- _Records shown_:
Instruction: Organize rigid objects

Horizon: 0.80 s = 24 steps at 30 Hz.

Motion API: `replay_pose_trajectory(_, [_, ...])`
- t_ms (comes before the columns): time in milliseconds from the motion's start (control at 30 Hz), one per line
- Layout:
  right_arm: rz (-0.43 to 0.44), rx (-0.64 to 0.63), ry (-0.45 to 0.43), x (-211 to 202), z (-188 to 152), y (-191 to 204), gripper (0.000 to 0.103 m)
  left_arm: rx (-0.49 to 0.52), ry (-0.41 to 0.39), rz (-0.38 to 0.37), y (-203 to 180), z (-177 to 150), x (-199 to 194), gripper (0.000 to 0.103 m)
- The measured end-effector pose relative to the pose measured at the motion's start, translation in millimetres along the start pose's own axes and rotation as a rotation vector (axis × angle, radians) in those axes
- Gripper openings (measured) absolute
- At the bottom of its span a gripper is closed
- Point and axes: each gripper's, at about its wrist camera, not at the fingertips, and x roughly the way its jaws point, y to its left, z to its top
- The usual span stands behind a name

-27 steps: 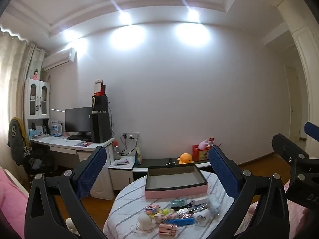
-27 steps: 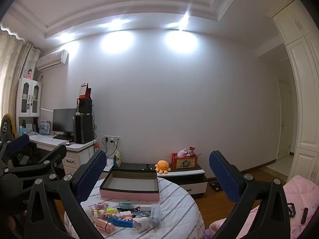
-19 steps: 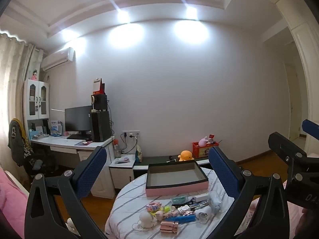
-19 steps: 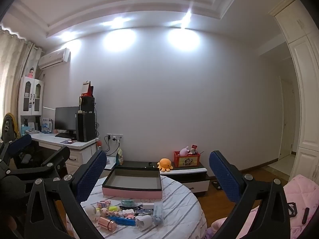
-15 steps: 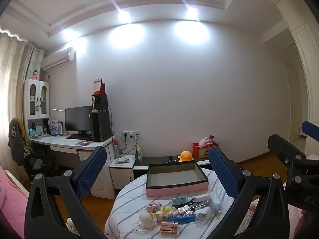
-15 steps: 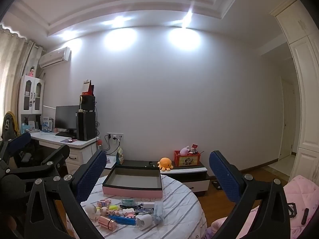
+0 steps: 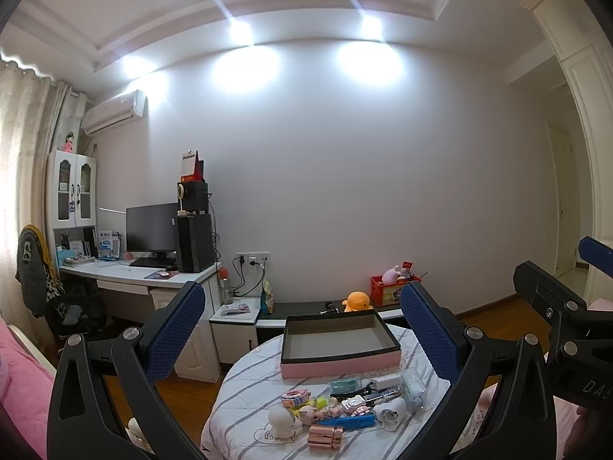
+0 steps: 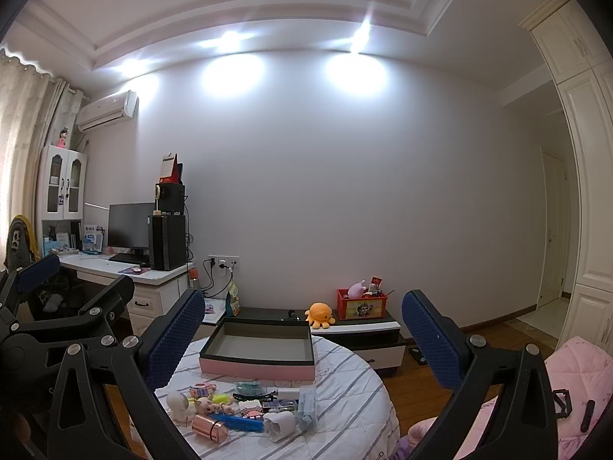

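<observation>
A shallow box (image 7: pixel 339 360) with pink walls and a dark rim lies open and empty at the far side of a round table (image 7: pixel 245 387) under a striped cloth. In front of it lies a heap of small items: a white figure (image 7: pixel 281 421), a rose-gold cylinder (image 7: pixel 325 435), a blue bar (image 7: pixel 352 421). My left gripper (image 7: pixel 302 306) is open, well short of the table, with nothing between its fingers. The right wrist view shows the same box (image 8: pixel 256 368), cylinder (image 8: pixel 208 427) and white figure (image 8: pixel 178 406). My right gripper (image 8: pixel 303 299) is open and empty too.
Behind the table stands a low dark cabinet (image 8: pixel 367 329) with an orange plush (image 8: pixel 321 315) and a red bin (image 8: pixel 362 308). A white desk (image 7: pixel 126 276) with a monitor is at the left. Pink bedding (image 8: pixel 574 375) lies at the right, over wooden floor.
The table and box sit slightly higher in both views, and a little more of the tabletop shows. Both pairs of jaws stay wide apart.
</observation>
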Motion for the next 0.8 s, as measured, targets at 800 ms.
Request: replay_pose_trajectory(800, [0.001,0.001,0.007,0.5,-1.5,0.3,0.103,0.003,0.007,0.002,3.0,-1.5,-2.2,0.103])
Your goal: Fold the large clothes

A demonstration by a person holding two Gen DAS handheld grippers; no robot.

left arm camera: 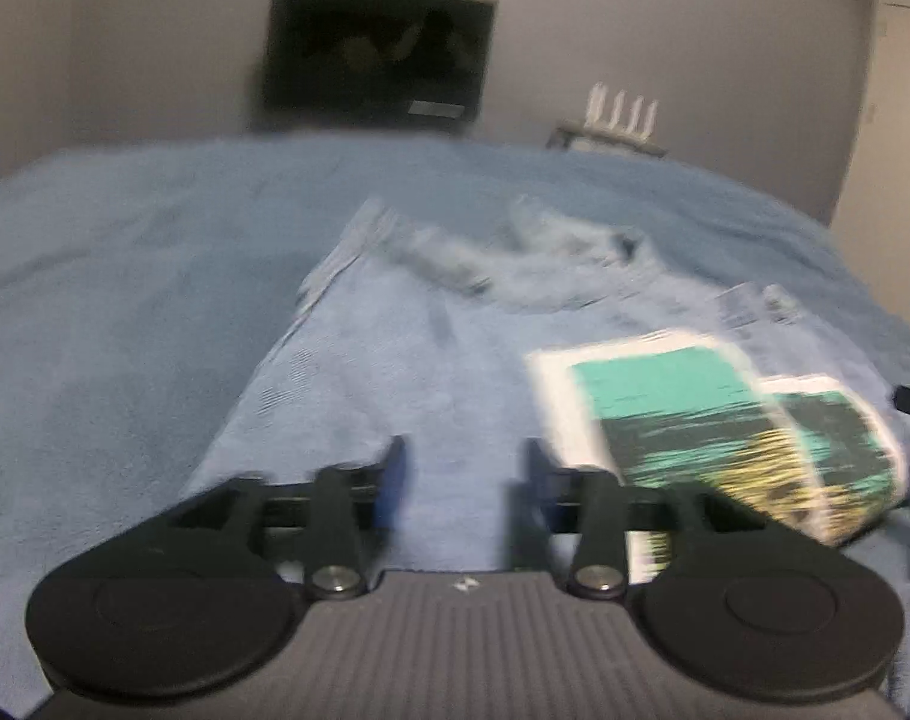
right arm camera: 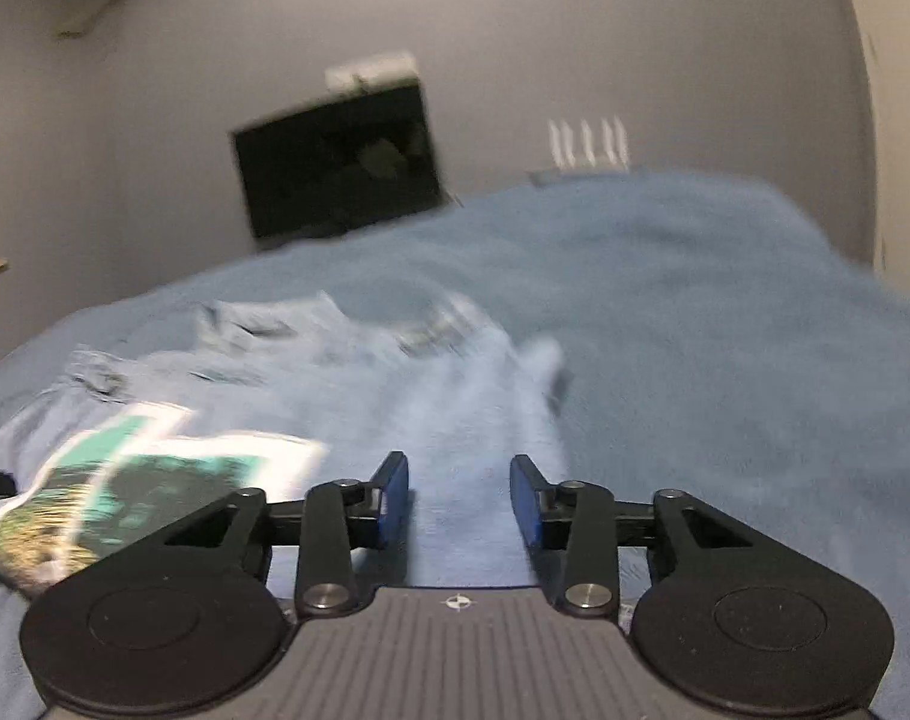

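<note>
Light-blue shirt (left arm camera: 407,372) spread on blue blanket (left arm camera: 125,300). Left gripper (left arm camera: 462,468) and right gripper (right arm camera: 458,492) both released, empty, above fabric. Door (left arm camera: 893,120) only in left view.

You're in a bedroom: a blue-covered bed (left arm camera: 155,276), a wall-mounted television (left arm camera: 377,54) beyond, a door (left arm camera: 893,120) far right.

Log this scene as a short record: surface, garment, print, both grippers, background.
surface: blue blanket covering a bed
garment: light blue T-shirt lying on the blanket, upper part rumpled
print: teal, black and yellow graphic with white border, creased by a fold
left gripper: open, nothing between the fingers
right gripper: open, nothing held
background: dark screen on grey wall
</note>
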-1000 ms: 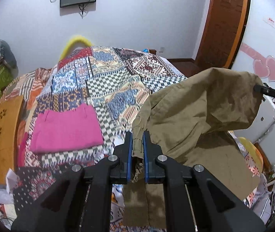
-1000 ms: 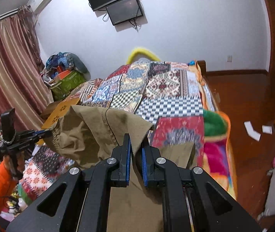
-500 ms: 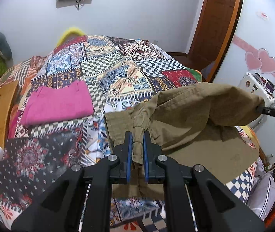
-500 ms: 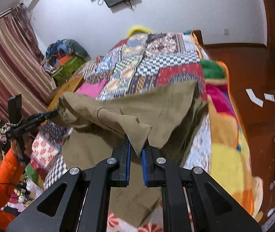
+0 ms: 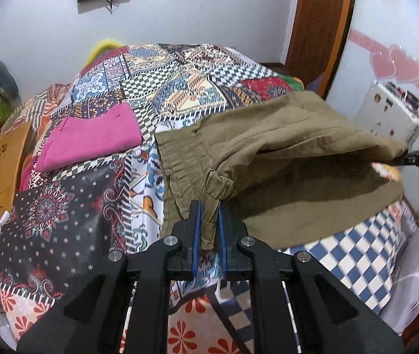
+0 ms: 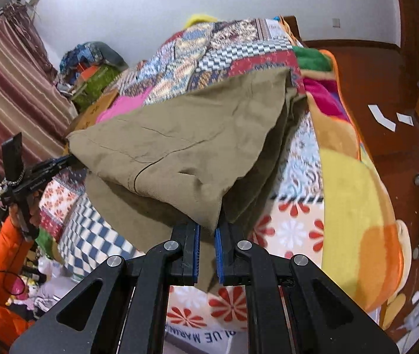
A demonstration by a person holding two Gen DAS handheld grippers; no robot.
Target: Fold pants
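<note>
The left gripper (image 5: 208, 227) pinches the olive pants (image 5: 283, 159) at the waistband. The right gripper (image 6: 207, 250), at 3 o'clock, clamps the other corner above the bed (image 5: 180, 82).

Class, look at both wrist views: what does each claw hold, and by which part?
Both hold the olive pants: the left claw pinches the gathered elastic waistband, the right claw an edge corner at the other end.

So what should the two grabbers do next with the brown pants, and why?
Probably lower both ends onto the bed together, then let go. The left gripper and right gripper each pinch a corner of the olive pants, whose top layer hangs doubled above the lower layer.
</note>
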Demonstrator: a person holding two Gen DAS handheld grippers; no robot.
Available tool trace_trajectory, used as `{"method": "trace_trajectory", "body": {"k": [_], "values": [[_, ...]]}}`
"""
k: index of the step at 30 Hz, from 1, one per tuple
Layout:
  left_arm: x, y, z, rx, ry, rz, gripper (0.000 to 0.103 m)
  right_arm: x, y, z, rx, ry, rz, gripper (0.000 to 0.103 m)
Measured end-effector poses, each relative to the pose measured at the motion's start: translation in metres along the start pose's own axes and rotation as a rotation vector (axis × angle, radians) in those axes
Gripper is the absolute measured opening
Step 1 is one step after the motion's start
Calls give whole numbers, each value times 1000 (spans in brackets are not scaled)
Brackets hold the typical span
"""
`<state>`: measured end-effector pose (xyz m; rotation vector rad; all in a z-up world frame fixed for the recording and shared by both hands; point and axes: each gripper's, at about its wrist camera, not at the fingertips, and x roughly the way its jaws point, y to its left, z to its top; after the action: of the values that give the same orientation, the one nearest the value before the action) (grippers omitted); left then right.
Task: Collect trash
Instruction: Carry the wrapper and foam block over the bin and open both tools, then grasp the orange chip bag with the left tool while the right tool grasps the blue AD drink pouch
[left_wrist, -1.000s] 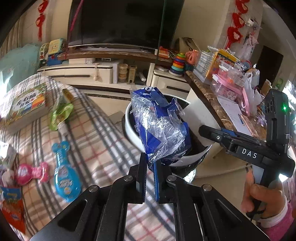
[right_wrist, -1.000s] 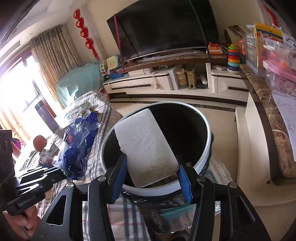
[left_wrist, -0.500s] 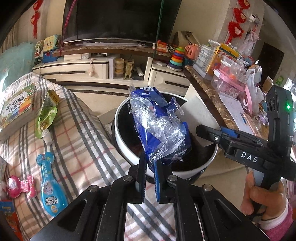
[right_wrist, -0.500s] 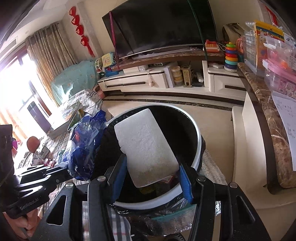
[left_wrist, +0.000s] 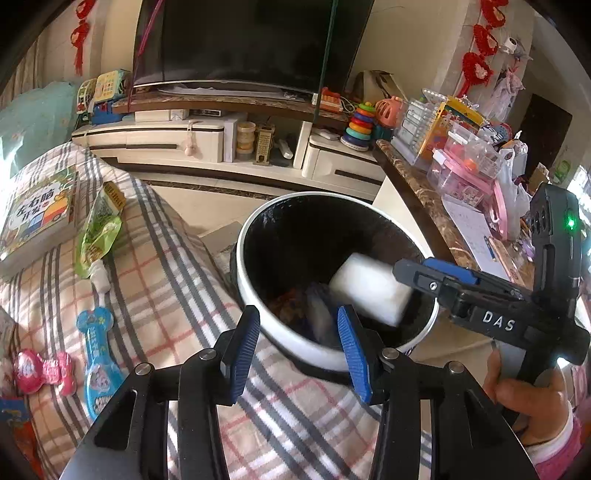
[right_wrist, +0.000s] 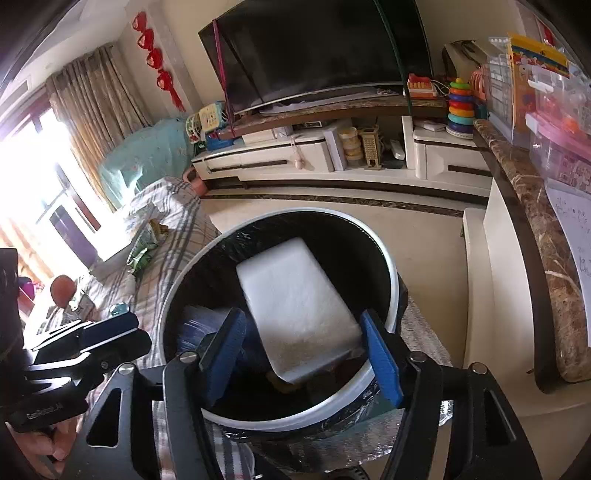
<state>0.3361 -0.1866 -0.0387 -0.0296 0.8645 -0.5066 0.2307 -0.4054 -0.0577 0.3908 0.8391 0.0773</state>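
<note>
A: How does the left tool (left_wrist: 298, 345) stand?

B: Its jaws have just been opening. They stand apart now, with nothing pressed between the blue pads. The blue wrapper (left_wrist: 319, 317) is free of them. It looks blurred, just ahead of the tips, inside the bin (left_wrist: 258, 314).

A: And the right tool (right_wrist: 301, 352)?

B: Its jaws have also just been opening. The white foam block (right_wrist: 295, 310) is between them, but the pads do not press it. I see a gap on the left side. On the right side I cannot tell if the corner touches the pad. The block is tilted and lies within the mouth of the bin, ahead of the tool.

A: Where is the bin from the tools?

B: Directly in front of both, below the tips. It is round, with a white rim and a black bag (right_wrist: 373, 269) inside. Some brown scraps lie at the bottom.

A: What is left of the left tool?

B: A plaid blanket (left_wrist: 177, 280). On it lie a green pouch (left_wrist: 98, 230), a blue toy (left_wrist: 99, 354), a pink toy (left_wrist: 42, 371) and a book (left_wrist: 38, 214).

A: And to the right?

B: A hand (left_wrist: 528, 402) holds the right tool from below. Beyond it stands a brown marble counter (left_wrist: 417, 192) with plastic boxes.
</note>
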Motion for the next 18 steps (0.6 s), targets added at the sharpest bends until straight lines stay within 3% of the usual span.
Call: {"method": "trace_trajectory", "body": {"k": [11,18], "values": [[-41,23,-45,-88,-11,37,55,-17,23,-10,-5,-33,36,89],[-82,42,-79,-144,-27,83,55,-21,57,-26,-24,-35,106,92]]}}
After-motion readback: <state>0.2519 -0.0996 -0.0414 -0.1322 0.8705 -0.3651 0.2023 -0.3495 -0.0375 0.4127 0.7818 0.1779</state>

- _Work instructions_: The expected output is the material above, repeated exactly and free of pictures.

- _Finished exercise_:
Instruction: Organize rigid objects

Horizon: 0.80 s = 24 steps at 30 Hz.

Motion API: `replay_pose_trajectory(_, [_, ...])`
- t_ms (comes before the columns): time in milliseconds from the motion's start (control at 30 Hz), one per line
- Layout:
  right_arm: rz (-0.43 to 0.44), rx (-0.64 to 0.63), ry (-0.45 to 0.43), x (-211 to 202), z (-188 to 152), y (-191 to 204), gripper (0.000 to 0.103 m)
  left_arm: rx (-0.49 to 0.52), ry (-0.41 to 0.39), rz (-0.38 to 0.37), y (-203 to 180), z (-177 to 150), x (-199 to 194), gripper (0.000 to 0.103 m)
- The measured end-effector pose relative to the pose measured at the motion's start, translation in millimetres along the start pose's own axes and rotation as a rotation vector (axis × angle, radians) in those axes
- Gripper openings (measured) absolute
- At the bottom of its span a gripper is closed
- Point and axes: each gripper's, at about its wrist camera, not at the fingertips, and x roughly the way its jaws point, y to its left, z to its top
- The usual span stands behind a name

-27 steps: 
-27 steps: 
-19 steps: 
-19 steps: 
-15 steps: 
-15 steps: 
+0 steps: 
+0 steps: 

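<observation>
A shallow box (image 7: pixel 339 360) with pink walls and a dark rim lies open and empty at the far side of a round table (image 7: pixel 245 387) under a striped cloth. In front of it lies a heap of small items: a white figure (image 7: pixel 281 421), a rose-gold cylinder (image 7: pixel 325 435), a blue bar (image 7: pixel 352 421). My left gripper (image 7: pixel 302 306) is open, well short of the table, with nothing between its fingers. The right wrist view shows the same box (image 8: pixel 256 368), cylinder (image 8: pixel 208 427) and white figure (image 8: pixel 178 406). My right gripper (image 8: pixel 303 299) is open and empty too.
Behind the table stands a low dark cabinet (image 8: pixel 367 329) with an orange plush (image 8: pixel 321 315) and a red bin (image 8: pixel 362 308). A white desk (image 7: pixel 126 276) with a monitor is at the left. Pink bedding (image 8: pixel 574 375) lies at the right, over wooden floor.
The table and box sit slightly higher in both views, and a little more of the tabletop shows. Both pairs of jaws stay wide apart.
</observation>
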Motion for the next 0.8 s, as measured, targets at 800 ms.
Request: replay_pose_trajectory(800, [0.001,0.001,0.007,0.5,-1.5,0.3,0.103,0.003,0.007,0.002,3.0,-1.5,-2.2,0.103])
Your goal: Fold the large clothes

A demonstration by a person holding two Gen DAS handheld grippers; no robot.

left arm camera: 
right arm camera: 

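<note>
Light-blue shirt (left arm camera: 407,372) spread on blue blanket (left arm camera: 125,300). Left gripper (left arm camera: 462,468) and right gripper (right arm camera: 458,492) both released, empty, above fabric. Door (left arm camera: 893,120) only in left view.

You're in a bedroom: a blue-covered bed (left arm camera: 155,276), a wall-mounted television (left arm camera: 377,54) beyond, a door (left arm camera: 893,120) far right.

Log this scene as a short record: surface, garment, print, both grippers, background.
surface: blue blanket covering a bed
garment: light blue T-shirt lying on the blanket, upper part rumpled
print: teal, black and yellow graphic with white border, creased by a fold
left gripper: open, nothing between the fingers
right gripper: open, nothing held
background: dark screen on grey wall
</note>
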-1000 ms: 
-1000 ms: 
-500 ms: 
-500 ms: 
+0 ms: 
+0 ms: 
A demonstration by a person holding two Gen DAS handheld grippers; no robot.
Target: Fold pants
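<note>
The left gripper (image 5: 208, 227) pinches the olive pants (image 5: 283, 159) at the waistband. The right gripper (image 6: 207, 250), at 3 o'clock, clamps the other corner above the bed (image 5: 180, 82).

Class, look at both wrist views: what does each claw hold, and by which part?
Both hold the olive pants: the left claw pinches the gathered elastic waistband, the right claw an edge corner at the other end.

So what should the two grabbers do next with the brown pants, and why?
Probably lower both ends onto the bed together, then let go. The left gripper and right gripper each pinch a corner of the olive pants, whose top layer hangs doubled above the lower layer.
</note>
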Demonstrator: a person holding two Gen DAS handheld grippers; no robot.
Available tool trace_trajectory, used as `{"method": "trace_trajectory", "body": {"k": [_], "values": [[_, ...]]}}`
"""
k: index of the step at 30 Hz, from 1, one per tuple
Layout:
  left_arm: x, y, z, rx, ry, rz, gripper (0.000 to 0.103 m)
  right_arm: x, y, z, rx, ry, rz, gripper (0.000 to 0.103 m)
Measured end-effector poses, each relative to the pose measured at the motion's start: translation in metres along the start pose's own axes and rotation as a rotation vector (axis × angle, radians) in those axes
Gripper is the absolute measured opening
Step 1 is one step after the motion's start
Calls give whole numbers, each value times 1000 (spans in brackets are not scaled)
Brackets hold the typical span
"""
`<state>`: measured end-effector pose (xyz m; rotation vector rad; all in a z-up world frame fixed for the recording and shared by both hands; point and axes: each gripper's, at about its wrist camera, not at the fingertips, and x roughly the way its jaws point, y to its left, z to its top; after the action: of the values that give the same orientation, the one nearest the value before the action) (grippers omitted); left then right.
Task: Collect trash
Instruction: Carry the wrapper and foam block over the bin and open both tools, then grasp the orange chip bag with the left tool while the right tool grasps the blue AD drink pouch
[left_wrist, -1.000s] 
[right_wrist, -1.000s] 
[left_wrist, -0.500s] 
[right_wrist, -0.500s] 
[left_wrist, +0.000s] 
[right_wrist, +0.000s] 
<state>0.3361 -0.1866 -0.0387 -0.0296 0.8645 -0.5066 0.2307 -0.4054 -0.0577 0.3908 0.8391 0.0773</state>
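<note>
A: How does the left tool (left_wrist: 298, 345) stand?

B: Its jaws have just been opening. They stand apart now, with nothing pressed between the blue pads. The blue wrapper (left_wrist: 319, 317) is free of them. It looks blurred, just ahead of the tips, inside the bin (left_wrist: 258, 314).

A: And the right tool (right_wrist: 301, 352)?

B: Its jaws have also just been opening. The white foam block (right_wrist: 295, 310) is between them, but the pads do not press it. I see a gap on the left side. On the right side I cannot tell if the corner touches the pad. The block is tilted and lies within the mouth of the bin, ahead of the tool.

A: Where is the bin from the tools?

B: Directly in front of both, below the tips. It is round, with a white rim and a black bag (right_wrist: 373, 269) inside. Some brown scraps lie at the bottom.

A: What is left of the left tool?

B: A plaid blanket (left_wrist: 177, 280). On it lie a green pouch (left_wrist: 98, 230), a blue toy (left_wrist: 99, 354), a pink toy (left_wrist: 42, 371) and a book (left_wrist: 38, 214).

A: And to the right?

B: A hand (left_wrist: 528, 402) holds the right tool from below. Beyond it stands a brown marble counter (left_wrist: 417, 192) with plastic boxes.
</note>
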Motion for the next 18 steps (0.6 s), targets added at the sharpest bends until straight lines stay within 3% of the usual span.
Call: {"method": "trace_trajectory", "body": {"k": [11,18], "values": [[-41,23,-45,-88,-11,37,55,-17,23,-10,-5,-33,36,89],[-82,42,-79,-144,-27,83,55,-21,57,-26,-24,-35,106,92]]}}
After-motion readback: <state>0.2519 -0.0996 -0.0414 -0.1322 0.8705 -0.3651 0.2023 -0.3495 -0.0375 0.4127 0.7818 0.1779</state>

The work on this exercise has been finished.